Bilan annuel RTE

L’électricité des Hauts-de-France traverse l’Europe

RTE Hauts-de-France a présenté le bilan 2018 de la consommation régionale en électricité. Une partie de la production du territoire s’est aussi retrouvée dans les foyers et les industries de nos voisins européens.

Les Hauts-de-France sont traversés par 8 338 km de lignes aériennes.

«Les Hauts-de-France sont connus pour être un réseau de flux, on le prouve encore une fois avec l’électricité.» Lors de la présentation de son bilan 2018, Laurent Cantat-Lampin, délégué régional RTE Hauts-de-France, a insisté sur l’importance des liens qui liaient les pays européens avec la région. Le rôle de RTE est de relier les producteurs d’électricité aux consommateurs. L’opérateur gère également la distribution d’électricité en temps réel, car «l’électricité ne se stocke pas, on s’adapte aux besoins des consommateurs à chaque seconde», explique Laurent Cantat-Lampin. Et lorsque qu’un territoire se trouve à court, il doit puiser de l’énergie ailleurs.

29% de la production régionale exportés

En effet, RTE ne distribue pas seulement de l’électricité en France, mais également dans toute l’Europe, à travers plus de 400 interconnexions entre tous les pays. «Une telle infrastructure a plusieurs atouts. Premièrement, ça permet de résister aux coupures d’électricité. Ça permet aussi de réguler les prix et de produire une électricité plus verte, en mettant en commun les sources d’énergie renouvelable.» Dans cet échange, les Hauts-de-France sont très sollicités. L’année dernière, la région a exporté 29% de sa production d’électricité, notamment vers la Belgique et l’Angleterre.
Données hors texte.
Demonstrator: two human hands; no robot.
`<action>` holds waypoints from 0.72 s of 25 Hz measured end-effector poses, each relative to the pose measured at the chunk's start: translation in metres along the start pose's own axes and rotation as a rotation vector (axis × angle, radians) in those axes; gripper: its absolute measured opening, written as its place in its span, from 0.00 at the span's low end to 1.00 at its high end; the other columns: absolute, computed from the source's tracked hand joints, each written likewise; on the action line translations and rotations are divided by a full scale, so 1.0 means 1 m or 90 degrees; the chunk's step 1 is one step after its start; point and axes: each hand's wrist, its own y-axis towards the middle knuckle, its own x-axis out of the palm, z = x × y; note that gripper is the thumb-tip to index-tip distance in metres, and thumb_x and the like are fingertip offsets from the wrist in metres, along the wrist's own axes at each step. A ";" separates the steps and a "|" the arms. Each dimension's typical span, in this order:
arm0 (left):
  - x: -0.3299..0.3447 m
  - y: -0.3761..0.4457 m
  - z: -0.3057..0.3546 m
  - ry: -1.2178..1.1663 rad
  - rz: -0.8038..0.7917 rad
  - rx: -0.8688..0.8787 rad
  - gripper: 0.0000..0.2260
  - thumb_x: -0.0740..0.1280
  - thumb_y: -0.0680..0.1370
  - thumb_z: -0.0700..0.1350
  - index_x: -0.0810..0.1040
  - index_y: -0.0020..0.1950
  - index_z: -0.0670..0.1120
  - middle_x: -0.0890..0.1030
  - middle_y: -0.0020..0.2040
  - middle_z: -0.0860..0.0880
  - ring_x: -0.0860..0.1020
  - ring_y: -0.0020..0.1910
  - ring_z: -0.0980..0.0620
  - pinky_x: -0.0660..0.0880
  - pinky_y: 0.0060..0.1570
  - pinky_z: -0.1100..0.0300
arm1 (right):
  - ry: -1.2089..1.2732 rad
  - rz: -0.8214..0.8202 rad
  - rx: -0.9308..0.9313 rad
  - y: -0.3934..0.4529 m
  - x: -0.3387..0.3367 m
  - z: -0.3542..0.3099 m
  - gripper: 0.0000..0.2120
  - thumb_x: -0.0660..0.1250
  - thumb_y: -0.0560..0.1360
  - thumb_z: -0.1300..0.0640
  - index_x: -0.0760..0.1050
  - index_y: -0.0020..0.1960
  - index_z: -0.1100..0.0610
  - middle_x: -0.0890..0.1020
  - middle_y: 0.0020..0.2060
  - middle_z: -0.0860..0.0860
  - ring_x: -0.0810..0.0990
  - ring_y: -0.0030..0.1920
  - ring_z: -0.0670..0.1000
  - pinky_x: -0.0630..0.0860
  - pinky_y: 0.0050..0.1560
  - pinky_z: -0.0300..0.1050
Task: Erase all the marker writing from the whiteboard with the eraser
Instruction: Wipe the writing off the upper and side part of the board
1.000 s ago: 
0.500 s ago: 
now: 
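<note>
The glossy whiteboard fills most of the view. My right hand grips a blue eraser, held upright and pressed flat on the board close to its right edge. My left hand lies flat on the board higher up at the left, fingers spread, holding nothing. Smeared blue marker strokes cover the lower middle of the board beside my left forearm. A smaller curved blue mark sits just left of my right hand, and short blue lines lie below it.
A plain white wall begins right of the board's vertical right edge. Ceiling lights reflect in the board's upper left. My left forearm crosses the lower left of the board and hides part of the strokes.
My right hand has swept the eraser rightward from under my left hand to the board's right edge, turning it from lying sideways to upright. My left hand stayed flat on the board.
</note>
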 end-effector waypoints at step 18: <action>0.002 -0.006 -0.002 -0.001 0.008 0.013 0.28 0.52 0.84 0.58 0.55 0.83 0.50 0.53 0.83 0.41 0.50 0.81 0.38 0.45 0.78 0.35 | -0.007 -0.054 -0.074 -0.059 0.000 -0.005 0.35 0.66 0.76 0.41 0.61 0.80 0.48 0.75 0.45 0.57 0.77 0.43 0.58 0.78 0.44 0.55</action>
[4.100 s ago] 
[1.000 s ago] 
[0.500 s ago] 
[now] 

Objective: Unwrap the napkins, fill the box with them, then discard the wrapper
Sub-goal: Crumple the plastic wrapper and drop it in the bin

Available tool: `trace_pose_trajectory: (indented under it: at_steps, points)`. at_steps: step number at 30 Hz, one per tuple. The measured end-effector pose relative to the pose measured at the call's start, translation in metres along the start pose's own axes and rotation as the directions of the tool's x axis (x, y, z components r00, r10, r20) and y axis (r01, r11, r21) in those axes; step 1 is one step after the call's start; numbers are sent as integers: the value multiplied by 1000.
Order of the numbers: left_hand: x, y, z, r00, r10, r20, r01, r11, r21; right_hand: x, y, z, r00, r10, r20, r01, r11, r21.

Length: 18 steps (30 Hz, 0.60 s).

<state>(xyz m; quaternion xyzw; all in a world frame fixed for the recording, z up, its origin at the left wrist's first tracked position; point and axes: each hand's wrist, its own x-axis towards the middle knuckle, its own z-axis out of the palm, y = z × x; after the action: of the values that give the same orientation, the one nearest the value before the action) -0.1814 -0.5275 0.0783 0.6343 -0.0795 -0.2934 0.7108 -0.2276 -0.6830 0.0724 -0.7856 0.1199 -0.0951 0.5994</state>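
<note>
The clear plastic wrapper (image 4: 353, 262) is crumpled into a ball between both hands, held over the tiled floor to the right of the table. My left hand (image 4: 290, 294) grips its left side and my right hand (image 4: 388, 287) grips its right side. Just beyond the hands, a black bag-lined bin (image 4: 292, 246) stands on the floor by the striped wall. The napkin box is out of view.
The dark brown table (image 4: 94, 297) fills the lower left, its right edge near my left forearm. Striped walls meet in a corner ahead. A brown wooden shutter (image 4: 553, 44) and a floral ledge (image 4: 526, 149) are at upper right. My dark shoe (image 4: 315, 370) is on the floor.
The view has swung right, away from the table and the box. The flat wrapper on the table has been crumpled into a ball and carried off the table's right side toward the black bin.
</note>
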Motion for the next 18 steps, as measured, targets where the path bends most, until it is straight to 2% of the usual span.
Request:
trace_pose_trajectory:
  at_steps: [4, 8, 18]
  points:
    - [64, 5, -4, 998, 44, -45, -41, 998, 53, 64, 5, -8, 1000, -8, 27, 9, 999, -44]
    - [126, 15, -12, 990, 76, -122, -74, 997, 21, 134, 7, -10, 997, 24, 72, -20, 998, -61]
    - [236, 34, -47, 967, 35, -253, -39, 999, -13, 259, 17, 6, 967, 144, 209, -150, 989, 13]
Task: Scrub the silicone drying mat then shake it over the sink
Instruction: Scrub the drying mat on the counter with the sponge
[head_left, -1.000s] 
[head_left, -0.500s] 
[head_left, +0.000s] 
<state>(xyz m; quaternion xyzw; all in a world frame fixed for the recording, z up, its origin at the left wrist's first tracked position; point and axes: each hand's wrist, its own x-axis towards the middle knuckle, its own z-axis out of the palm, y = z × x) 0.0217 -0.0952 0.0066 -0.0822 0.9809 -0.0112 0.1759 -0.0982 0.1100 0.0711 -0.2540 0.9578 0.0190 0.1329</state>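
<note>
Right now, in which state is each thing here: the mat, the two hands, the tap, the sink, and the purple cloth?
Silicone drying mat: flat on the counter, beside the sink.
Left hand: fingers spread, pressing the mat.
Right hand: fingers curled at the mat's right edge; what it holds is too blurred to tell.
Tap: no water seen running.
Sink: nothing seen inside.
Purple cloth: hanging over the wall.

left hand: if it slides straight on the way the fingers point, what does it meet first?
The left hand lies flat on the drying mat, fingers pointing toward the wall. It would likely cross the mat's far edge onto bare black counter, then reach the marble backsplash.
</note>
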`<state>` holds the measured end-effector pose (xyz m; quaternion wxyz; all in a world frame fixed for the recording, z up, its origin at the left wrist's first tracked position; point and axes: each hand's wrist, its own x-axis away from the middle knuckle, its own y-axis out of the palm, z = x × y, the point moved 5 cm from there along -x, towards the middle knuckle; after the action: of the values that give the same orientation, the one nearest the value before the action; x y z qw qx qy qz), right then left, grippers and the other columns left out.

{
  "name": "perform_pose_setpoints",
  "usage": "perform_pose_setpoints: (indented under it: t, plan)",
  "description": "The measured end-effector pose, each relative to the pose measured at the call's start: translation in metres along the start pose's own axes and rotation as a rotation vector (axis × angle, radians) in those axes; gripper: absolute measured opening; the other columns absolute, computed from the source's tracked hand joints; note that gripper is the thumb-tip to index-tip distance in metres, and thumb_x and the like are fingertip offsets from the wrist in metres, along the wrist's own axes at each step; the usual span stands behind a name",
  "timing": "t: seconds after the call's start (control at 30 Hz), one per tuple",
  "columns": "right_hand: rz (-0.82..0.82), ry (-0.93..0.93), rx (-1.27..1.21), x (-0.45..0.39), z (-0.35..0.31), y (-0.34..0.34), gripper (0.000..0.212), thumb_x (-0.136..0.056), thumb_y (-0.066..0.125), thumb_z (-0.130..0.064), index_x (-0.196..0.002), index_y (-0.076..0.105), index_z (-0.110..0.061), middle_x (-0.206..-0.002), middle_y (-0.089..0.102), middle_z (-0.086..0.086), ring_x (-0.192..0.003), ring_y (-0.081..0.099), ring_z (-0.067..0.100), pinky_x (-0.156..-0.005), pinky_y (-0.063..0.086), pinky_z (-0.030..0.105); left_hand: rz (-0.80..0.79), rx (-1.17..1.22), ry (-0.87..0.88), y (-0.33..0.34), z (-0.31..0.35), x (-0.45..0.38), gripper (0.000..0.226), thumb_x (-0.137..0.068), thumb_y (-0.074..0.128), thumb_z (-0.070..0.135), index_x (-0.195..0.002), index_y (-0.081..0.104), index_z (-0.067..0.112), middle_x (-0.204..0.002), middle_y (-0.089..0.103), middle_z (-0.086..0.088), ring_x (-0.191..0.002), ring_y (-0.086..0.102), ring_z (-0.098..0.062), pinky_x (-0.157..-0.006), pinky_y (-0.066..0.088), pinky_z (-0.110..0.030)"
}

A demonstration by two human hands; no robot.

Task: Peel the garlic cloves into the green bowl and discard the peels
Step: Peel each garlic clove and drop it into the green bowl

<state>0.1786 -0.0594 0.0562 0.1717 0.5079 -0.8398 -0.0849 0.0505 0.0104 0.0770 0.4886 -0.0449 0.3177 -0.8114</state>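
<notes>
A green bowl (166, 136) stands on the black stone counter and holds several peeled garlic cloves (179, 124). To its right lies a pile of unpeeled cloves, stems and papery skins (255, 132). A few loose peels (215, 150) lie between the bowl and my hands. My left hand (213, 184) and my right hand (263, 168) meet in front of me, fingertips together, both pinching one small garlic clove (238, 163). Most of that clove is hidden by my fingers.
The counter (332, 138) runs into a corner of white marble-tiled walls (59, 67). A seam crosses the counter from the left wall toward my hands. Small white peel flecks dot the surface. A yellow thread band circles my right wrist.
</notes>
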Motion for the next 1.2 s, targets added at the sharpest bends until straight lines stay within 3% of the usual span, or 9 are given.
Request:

La France, l’Allemagne et les Pays-Bas sont les plus gros pays exportateurs d’électricité en Europe. Sur 549 TWh produits en France en 2018, 12% ont été exportés. Mais même en tant que grand exportateur, un pays n’est pas à l’abri d’une pénurie. Quand la demande en énergie connaît un pic, il est aussi possible de demander du renfort. «En 2018, la France s’est reposée sur la production étrangère pendant 17 jours. C’était notamment pendant la vague de froid du début d’année», indique le délégué régional RTE.

La solidarité qui existe entre la France et les autres pays d’Europe se retrouve à plus petite échelle entre les régions, voire entre les départements. L’Oise est, par exemple, un territoire qui s’appuie beaucoup sur le Nord, un voisin très productif grâce à la centrale nucléaire de Gravelines.

Des comportements de plus en plus écoresponsables

La consommation annuelle d’électricité dans les Hauts-de-France a été de 47 TWh, ce qui représente près de 11% de la consommation nationale. Si ce chiffre est stable depuis une dizaine d’années, il ne faudrait pas s’en réjouir mais plutôt souhaiter le voir à la baisse. «Les comportements écoresponsables émergent de plus en plus. Mais, en même temps, on a de plus en plus d’appareils qui fonctionnent à l’électricité. Donc c’est difficile de voir une différence», décrypte Laurent Cantat-Lampin. Autre bête noire : la mauvaise isolation des habitats chauffés à l’électricité, qui implique une surconsommation.

Les énergies renouvelables couvrent 15,5% de la consommation régionale. Un chiffre qui reste en dessous de la moyenne nationale mais qui est en nette progression. Entre 2009 et 2018, la production d’énergie éolienne est passée de 1 000 à 4 000 MW. D’ici 2021, la région voudrait que 23% de sa production électrique soient issus des énergies renouvelables.